In full and word for word, copy the listing; no pictures belong in the copy.

▸ Data below:
========================================
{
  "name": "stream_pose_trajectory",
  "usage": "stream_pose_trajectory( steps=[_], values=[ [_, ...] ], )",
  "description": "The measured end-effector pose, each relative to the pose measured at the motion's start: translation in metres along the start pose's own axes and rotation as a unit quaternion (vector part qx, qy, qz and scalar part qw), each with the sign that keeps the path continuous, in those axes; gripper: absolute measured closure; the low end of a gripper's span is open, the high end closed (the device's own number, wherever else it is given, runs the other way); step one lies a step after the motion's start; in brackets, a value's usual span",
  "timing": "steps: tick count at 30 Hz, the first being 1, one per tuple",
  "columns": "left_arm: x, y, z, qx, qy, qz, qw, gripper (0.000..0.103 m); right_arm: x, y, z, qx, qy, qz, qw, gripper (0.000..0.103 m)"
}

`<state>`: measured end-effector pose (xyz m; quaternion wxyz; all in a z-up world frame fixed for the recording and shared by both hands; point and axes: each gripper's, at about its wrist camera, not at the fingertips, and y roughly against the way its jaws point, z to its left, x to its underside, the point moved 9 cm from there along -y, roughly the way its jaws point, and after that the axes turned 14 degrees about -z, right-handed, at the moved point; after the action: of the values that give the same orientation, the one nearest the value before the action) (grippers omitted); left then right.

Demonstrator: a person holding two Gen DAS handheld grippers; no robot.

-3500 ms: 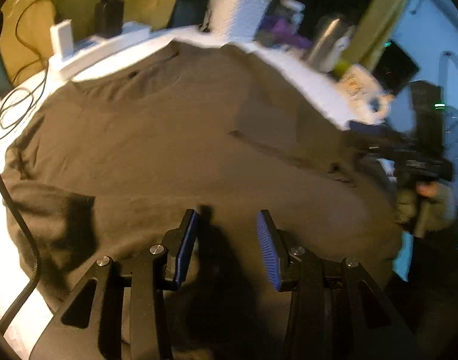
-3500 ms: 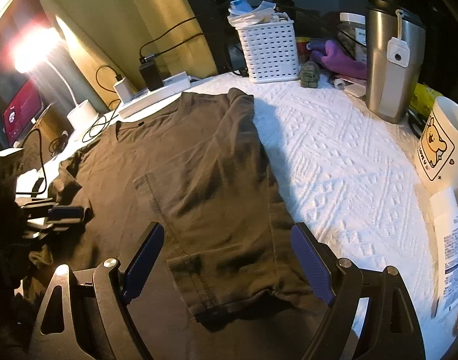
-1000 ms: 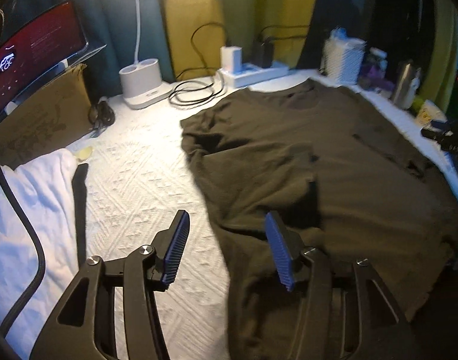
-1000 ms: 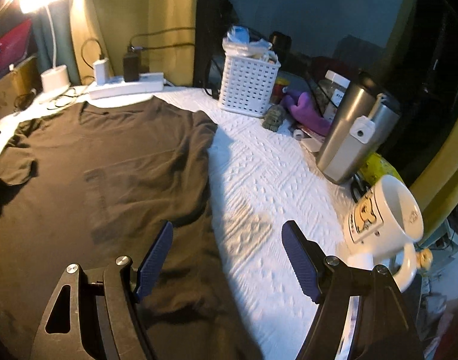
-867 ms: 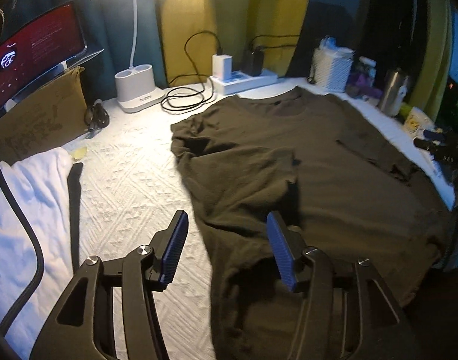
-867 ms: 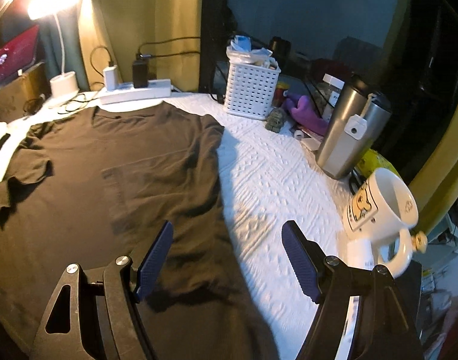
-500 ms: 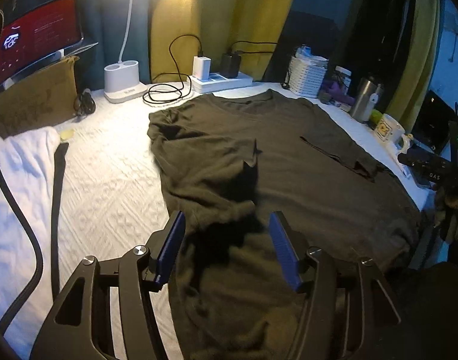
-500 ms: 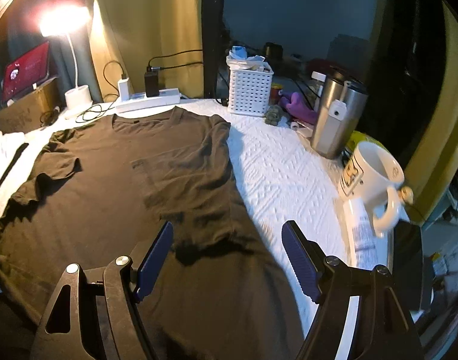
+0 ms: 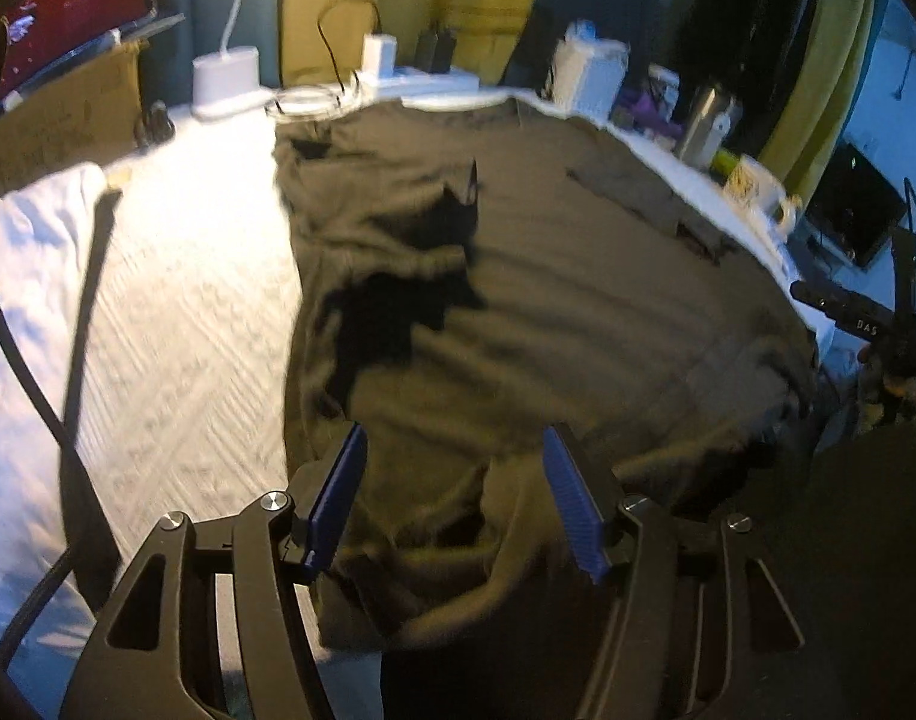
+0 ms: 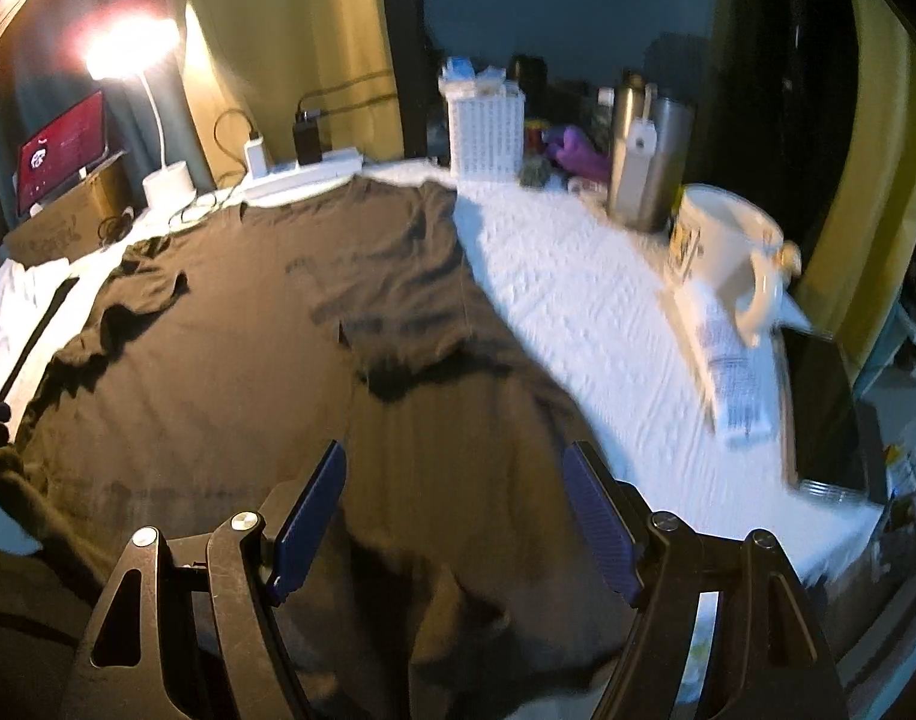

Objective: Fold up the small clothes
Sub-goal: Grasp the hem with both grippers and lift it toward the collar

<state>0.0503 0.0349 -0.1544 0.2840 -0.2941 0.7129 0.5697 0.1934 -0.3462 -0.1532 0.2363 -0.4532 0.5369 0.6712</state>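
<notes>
A dark olive T-shirt [image 9: 548, 300] lies flat on the white textured bed cover [image 9: 188, 300], neck at the far end and both sleeves folded inward. My left gripper [image 9: 455, 480] hovers open over the near left part of the hem, which is bunched below it; nothing is between its blue pads. My right gripper [image 10: 458, 516] hangs open above the shirt [image 10: 248, 330] at its near right corner, its jaws wide and empty. At the right edge of the left wrist view I see the right gripper [image 9: 848, 312] in a hand.
A white basket [image 10: 485, 132], a steel tumbler [image 10: 650, 162], a mug [image 10: 722, 246] and a black slab [image 10: 830, 414] line the right side. A power strip [image 10: 302, 177], a lamp base [image 10: 167, 183] and a red screen [image 10: 62, 150] stand at the back. White cloth [image 9: 26, 252] lies left.
Both grippers have drawn back toward the near hem, so more of the shirt shows ahead. The left jaws stand slightly wider. The shirt has not moved.
</notes>
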Motion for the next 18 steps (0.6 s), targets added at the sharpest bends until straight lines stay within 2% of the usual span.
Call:
stream_pose_trajectory(
  steps=[4,7,9,10,12,13,15,18],
  values=[
    [0.017,-0.002,-0.011,0.039,0.011,0.042,0.9983,0.042,0.023,0.007,-0.004,-0.007,0.002,0.023,1.000,0.026],
    [0.024,-0.002,-0.015,0.045,0.002,0.058,0.9973,0.043,0.031,0.015,-0.007,-0.016,-0.001,0.031,0.999,0.026],
    [0.025,-0.001,-0.019,0.047,-0.009,0.058,0.9972,0.057,0.038,0.016,-0.005,-0.029,-0.006,0.040,0.999,0.028],
    [0.025,0.000,-0.020,0.048,-0.014,0.056,0.9971,0.060,0.044,0.015,-0.001,-0.036,-0.005,0.048,0.998,0.032],
    [0.023,0.004,-0.024,0.047,-0.030,0.045,0.9974,0.071,0.053,0.011,0.005,-0.042,0.001,0.062,0.997,0.058],
    [0.021,0.004,-0.024,0.045,-0.034,0.040,0.9976,0.073,0.057,0.009,0.010,-0.048,0.005,0.067,0.997,0.064],
    [0.013,0.009,-0.024,0.042,-0.037,0.021,0.9982,0.082,0.060,0.007,0.018,-0.061,0.010,0.070,0.996,0.090],
    [-0.007,0.024,-0.025,0.047,-0.037,-0.024,0.9979,0.084,0.051,0.009,0.023,-0.058,0.028,0.053,0.997,0.096]
  ],
)
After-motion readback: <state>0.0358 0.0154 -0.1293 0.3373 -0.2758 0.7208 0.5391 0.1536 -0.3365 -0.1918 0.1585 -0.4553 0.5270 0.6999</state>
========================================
▸ Result of the task:
{
  "name": "stream_pose_trajectory",
  "usage": "stream_pose_trajectory( steps=[_], values=[ [_, ...] ], )",
  "description": "The measured end-effector pose, each relative to the pose measured at the motion's start: translation in metres along the start pose's own axes and rotation as a unit quaternion (vector part qx, qy, qz and scalar part qw), each with the sign that keeps the path continuous, in those axes; gripper: absolute measured closure; the low end of a gripper's span is open, the high end closed (the device's own number, wherever else it is given, runs the other way); step one lies a step after the motion's start; in brackets, a value's usual span",
  "timing": "steps: tick count at 30 Hz, the first being 1, one per tuple",
  "columns": "left_arm: x, y, z, qx, qy, qz, qw, gripper (0.000..0.103 m); right_arm: x, y, z, qx, qy, qz, qw, gripper (0.000..0.103 m)"
}

`<state>`: measured end-effector pose (xyz m; quaternion wxyz; all in a z-up world frame fixed for the recording and shared by both hands; point and axes: each gripper's, at about its wrist camera, not at the fingertips, and y roughly against the way its jaws point, z to its left, x to its underside, the point moved 9 cm from there along -y, roughly the way its jaws point, and after that the axes turned 14 degrees about -z, right-handed, at the moved point; after the action: of the values that give the same orientation, the one nearest the value before the action) (grippers omitted); left then right.

Demonstrator: a person holding two Gen DAS handheld grippers; no robot.

-3500 ms: 
-3500 ms: 
-1000 ms: 
-1000 ms: 
-867 ms: 
-867 ms: 
-500 ms: 
-500 ms: 
+0 ms: 
+0 ms: 

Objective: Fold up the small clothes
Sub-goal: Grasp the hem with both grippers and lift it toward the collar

<state>0.0503 0.0349 -0.1544 0.2840 -0.2941 0.7129 0.5697 0.1934 -0.3462 -0.1532 0.2363 -0.4532 0.5369 0.6712</state>
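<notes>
A dark olive T-shirt [image 9: 548, 300] lies flat on the white textured bed cover [image 9: 188, 300], neck at the far end and both sleeves folded inward. My left gripper [image 9: 455, 480] hovers open over the near left part of the hem, which is bunched below it; nothing is between its blue pads. My right gripper [image 10: 458, 516] hangs open above the shirt [image 10: 248, 330] at its near right corner, its jaws wide and empty. At the right edge of the left wrist view I see the right gripper [image 9: 848, 312] in a hand.
A white basket [image 10: 485, 132], a steel tumbler [image 10: 650, 162], a mug [image 10: 722, 246] and a black slab [image 10: 830, 414] line the right side. A power strip [image 10: 302, 177], a lamp base [image 10: 167, 183] and a red screen [image 10: 62, 150] stand at the back. White cloth [image 9: 26, 252] lies left.
Both grippers have drawn back toward the near hem, so more of the shirt shows ahead. The left jaws stand slightly wider. The shirt has not moved.
</notes>
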Motion for the next 18 steps (0.6 s), targets added at the sharpest bends until straight lines stay within 2% of the usual span.
Call:
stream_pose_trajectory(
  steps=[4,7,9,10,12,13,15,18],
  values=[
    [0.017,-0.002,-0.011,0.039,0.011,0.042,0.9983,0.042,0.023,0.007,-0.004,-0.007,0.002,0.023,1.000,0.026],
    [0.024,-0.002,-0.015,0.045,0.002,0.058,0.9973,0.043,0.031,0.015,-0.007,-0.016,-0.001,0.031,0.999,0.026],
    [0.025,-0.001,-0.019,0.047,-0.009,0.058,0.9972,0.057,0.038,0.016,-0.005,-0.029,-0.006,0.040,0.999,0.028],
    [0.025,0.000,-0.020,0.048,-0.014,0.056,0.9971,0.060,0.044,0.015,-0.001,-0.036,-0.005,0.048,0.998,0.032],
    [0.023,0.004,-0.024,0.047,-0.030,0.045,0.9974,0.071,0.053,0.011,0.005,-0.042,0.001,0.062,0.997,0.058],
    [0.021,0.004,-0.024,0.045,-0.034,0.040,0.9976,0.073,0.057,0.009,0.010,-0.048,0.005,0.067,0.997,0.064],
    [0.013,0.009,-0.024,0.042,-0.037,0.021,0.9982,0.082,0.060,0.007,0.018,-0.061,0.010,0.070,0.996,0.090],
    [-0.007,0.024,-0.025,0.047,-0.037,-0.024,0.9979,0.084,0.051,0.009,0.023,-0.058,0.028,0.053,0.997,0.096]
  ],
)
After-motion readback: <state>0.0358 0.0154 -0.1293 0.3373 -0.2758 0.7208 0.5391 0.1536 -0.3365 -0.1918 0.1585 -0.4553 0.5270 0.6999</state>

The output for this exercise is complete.